In conclusion, this is quite an interesting project as I discovered that R programming is so useful in statistical analysis. It is powerful enough to deal with a large data set and also provide a visual result for the data set. I love it since it is a great tool and has definitely helped me shorten the amount of time in implementing descriptive statistics.
# Q1 code
mean(college$AvgSAT, na.rm = TRUE)
# Q2 code
var(college$Cost, na.rm = TRUE)
# Q3 code
sd(college$Enrollment, na.rm = TRUE)
# Q4 code
hist(college$AvgSAT, main = "Distribution of average SAT", xlab = "Average SAT", col = "red")
# Q5 code
hist(college$MedIncome, breaks = 15, main = "Distribution of students median family income", xlab="Median family income (in $1000)", col = "blue")
# Q6 code
mean(college$TuitionIn, na.rm = TRUE)
range(college$TuitionIn, na.rm = TRUE)
# Q7 code
cor(college$AvgSAT, college$AdmitRate, use = "complete.obs")

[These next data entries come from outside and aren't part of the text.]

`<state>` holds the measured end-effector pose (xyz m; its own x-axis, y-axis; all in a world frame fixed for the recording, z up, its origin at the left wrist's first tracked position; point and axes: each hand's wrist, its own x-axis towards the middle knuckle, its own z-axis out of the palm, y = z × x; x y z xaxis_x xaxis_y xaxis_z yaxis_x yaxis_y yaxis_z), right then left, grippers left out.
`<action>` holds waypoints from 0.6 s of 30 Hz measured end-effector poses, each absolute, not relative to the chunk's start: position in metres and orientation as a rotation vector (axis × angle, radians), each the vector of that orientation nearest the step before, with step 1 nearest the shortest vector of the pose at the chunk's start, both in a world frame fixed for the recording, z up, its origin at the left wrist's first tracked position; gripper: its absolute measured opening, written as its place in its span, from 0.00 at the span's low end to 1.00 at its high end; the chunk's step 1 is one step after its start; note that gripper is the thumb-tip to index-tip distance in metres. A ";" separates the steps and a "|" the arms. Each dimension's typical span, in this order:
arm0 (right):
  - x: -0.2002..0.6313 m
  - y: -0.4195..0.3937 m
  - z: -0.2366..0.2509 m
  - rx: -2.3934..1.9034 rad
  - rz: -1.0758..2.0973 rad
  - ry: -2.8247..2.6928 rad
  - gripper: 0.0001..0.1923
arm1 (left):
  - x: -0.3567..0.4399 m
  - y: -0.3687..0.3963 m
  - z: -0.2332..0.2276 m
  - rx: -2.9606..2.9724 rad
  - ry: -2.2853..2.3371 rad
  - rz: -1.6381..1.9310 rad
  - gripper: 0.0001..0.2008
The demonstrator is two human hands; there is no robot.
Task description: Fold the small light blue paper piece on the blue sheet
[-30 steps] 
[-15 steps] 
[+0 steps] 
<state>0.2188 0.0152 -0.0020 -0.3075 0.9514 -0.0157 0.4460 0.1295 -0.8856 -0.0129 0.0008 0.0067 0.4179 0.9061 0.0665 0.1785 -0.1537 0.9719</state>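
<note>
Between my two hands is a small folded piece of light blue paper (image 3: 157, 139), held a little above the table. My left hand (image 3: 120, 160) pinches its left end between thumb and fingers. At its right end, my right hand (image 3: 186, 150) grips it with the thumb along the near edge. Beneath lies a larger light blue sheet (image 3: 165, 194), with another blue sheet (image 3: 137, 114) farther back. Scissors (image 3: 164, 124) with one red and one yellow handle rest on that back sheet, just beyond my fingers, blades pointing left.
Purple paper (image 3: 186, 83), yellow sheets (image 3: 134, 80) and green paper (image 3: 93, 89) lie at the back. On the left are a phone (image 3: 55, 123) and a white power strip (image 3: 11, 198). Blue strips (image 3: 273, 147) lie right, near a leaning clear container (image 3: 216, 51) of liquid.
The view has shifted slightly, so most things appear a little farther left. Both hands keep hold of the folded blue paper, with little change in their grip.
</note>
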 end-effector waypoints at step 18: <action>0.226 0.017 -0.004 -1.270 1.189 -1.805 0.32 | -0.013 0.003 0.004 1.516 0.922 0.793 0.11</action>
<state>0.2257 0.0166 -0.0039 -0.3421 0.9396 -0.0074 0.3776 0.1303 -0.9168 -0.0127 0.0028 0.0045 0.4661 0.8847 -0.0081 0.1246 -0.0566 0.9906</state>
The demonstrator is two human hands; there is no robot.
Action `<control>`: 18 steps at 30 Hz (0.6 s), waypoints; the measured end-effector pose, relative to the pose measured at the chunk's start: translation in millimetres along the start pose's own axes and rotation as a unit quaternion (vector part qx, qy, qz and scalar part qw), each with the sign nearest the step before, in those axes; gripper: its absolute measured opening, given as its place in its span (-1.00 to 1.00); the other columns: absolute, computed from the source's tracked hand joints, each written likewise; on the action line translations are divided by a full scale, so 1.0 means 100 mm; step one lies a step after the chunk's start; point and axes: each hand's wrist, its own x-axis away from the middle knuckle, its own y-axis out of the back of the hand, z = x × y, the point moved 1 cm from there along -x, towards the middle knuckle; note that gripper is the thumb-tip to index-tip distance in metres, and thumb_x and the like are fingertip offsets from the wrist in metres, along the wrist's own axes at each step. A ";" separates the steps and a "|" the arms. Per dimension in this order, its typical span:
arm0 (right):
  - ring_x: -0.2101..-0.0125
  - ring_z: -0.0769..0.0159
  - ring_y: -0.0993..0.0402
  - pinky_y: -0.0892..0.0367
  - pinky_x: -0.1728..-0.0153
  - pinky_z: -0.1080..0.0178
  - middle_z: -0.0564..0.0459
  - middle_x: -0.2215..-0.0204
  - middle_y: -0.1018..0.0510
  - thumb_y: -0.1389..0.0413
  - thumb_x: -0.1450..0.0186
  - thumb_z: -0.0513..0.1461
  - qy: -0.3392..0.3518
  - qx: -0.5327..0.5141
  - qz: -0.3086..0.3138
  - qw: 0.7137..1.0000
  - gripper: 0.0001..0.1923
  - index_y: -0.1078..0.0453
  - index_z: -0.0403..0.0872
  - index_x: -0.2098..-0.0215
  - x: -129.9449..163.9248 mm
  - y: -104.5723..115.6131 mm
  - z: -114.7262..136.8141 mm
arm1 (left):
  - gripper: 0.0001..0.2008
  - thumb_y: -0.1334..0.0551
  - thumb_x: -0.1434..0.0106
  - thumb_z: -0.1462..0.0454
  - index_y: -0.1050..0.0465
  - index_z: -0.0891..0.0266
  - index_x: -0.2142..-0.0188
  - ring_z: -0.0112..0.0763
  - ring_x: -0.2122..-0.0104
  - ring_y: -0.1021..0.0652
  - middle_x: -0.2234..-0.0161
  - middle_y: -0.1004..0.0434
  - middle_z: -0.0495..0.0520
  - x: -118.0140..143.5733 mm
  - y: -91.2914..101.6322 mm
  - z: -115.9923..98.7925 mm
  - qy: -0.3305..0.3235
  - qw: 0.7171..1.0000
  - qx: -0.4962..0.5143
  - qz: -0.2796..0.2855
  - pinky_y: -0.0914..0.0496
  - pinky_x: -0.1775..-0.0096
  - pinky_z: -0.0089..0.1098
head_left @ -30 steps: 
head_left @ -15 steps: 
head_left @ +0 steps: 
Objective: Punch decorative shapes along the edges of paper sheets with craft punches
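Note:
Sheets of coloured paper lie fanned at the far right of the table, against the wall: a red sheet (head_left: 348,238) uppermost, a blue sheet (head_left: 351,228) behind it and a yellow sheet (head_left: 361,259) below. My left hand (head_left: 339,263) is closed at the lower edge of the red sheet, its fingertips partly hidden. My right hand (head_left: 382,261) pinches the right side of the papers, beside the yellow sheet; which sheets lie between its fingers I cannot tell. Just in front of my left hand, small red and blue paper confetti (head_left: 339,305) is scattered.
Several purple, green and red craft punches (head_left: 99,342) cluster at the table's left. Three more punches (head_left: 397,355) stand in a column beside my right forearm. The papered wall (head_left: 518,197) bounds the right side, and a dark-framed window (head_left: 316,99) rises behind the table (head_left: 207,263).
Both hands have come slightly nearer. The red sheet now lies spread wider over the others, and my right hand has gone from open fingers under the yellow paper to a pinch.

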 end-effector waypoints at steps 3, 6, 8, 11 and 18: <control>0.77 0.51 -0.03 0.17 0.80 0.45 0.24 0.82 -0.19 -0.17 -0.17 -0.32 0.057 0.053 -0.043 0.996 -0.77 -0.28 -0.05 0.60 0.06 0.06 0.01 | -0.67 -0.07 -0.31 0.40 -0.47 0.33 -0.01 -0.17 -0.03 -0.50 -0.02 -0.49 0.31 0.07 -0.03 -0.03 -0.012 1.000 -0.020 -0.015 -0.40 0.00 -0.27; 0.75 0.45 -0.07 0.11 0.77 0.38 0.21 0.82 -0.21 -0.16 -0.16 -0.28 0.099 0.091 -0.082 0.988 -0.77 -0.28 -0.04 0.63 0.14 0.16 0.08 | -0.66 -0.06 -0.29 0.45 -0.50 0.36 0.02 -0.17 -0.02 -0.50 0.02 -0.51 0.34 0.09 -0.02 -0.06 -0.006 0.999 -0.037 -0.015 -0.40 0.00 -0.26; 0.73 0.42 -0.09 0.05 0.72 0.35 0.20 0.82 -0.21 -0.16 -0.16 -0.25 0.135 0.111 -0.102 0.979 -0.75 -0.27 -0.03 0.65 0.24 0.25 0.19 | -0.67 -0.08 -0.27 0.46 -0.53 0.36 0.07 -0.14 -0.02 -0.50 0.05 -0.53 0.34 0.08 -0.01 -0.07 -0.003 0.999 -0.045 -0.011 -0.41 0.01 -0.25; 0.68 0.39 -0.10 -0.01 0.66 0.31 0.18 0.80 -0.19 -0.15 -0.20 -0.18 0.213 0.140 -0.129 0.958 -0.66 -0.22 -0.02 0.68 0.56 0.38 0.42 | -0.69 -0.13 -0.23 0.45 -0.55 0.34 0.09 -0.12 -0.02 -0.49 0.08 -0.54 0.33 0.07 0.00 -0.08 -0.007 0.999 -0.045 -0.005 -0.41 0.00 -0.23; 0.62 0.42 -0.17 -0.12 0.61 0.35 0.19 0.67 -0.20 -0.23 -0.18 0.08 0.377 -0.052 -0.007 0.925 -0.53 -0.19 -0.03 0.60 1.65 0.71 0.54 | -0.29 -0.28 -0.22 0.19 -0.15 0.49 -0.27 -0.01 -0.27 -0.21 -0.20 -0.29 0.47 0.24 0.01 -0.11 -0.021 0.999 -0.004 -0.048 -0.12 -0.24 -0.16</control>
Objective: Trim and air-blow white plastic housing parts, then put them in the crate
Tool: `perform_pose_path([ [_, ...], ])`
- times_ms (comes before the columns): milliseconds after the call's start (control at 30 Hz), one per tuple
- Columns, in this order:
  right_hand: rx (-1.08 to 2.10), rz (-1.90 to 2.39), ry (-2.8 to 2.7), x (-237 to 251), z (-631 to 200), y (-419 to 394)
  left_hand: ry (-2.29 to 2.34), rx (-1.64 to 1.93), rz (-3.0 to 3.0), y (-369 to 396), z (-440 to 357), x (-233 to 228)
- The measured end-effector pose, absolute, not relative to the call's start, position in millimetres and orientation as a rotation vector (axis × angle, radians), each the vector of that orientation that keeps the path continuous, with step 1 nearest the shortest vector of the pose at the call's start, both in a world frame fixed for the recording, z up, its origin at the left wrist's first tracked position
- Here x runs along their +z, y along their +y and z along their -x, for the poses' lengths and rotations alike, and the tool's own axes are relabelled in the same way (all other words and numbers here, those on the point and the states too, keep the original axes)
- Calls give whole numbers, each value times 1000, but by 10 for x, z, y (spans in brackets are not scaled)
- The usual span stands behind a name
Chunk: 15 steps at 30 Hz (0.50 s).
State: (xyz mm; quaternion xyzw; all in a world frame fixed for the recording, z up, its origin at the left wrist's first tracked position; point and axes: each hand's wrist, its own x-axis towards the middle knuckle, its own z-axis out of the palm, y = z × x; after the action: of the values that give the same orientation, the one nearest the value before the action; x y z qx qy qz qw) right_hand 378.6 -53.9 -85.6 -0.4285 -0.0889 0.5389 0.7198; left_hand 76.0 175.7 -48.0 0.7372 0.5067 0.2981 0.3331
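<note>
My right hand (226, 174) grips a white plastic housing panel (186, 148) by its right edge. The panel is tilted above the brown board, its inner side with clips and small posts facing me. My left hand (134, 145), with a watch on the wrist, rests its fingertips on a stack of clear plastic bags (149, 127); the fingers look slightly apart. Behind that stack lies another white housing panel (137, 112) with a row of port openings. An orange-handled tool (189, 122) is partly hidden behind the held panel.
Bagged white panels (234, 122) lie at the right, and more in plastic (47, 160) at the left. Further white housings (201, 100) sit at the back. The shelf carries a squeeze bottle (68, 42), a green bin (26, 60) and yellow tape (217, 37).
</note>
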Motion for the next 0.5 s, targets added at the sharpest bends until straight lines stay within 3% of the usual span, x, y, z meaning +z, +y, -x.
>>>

plot(college$AvgSAT, college$AdmitRate, main ="Average SAT vs Admission Rate", xlab = "Average SAT", ylab = "Admission Rate")
# Q8 code
cor(college$FacSalary, college$CompRate, use = "complete.obs")
plot(college$FacSalary, college$CompRate, main ="Faculty Salary vs Students Completion Rate", xlab = "Faculty Salary", ylab = "Completion Rate")
# Q9 code
summary(college$Debt)
boxplot(college$Debt, main = "Distribution of Students Debt", col="yellow", xlab="Students Debt", horizontal = TRUE, outline = FALSE)
# Q10 code
mean(college$White, na.rm = TRUE)
mean(college$Black, na.rm = TRUE)
mean(college$Hispanic, na.rm = TRUE)
mean(college$Asian, na.rm = TRUE)
mean(college$Other, na.rm = TRUE)
slices <- c(mean(college$White, na.rm = TRUE), mean(college$Black, na.rm = TRUE), mean(college$Hispanic, na.rm = TRUE), mean(college$Asian, na.rm = TRUE), mean(college$Other, na.rm = TRUE))
lbls <- c("White", "Black", "Hispanic", "Asian", "Other")
pie(slices, labels = lbls, main="Pie Chart of Student Body")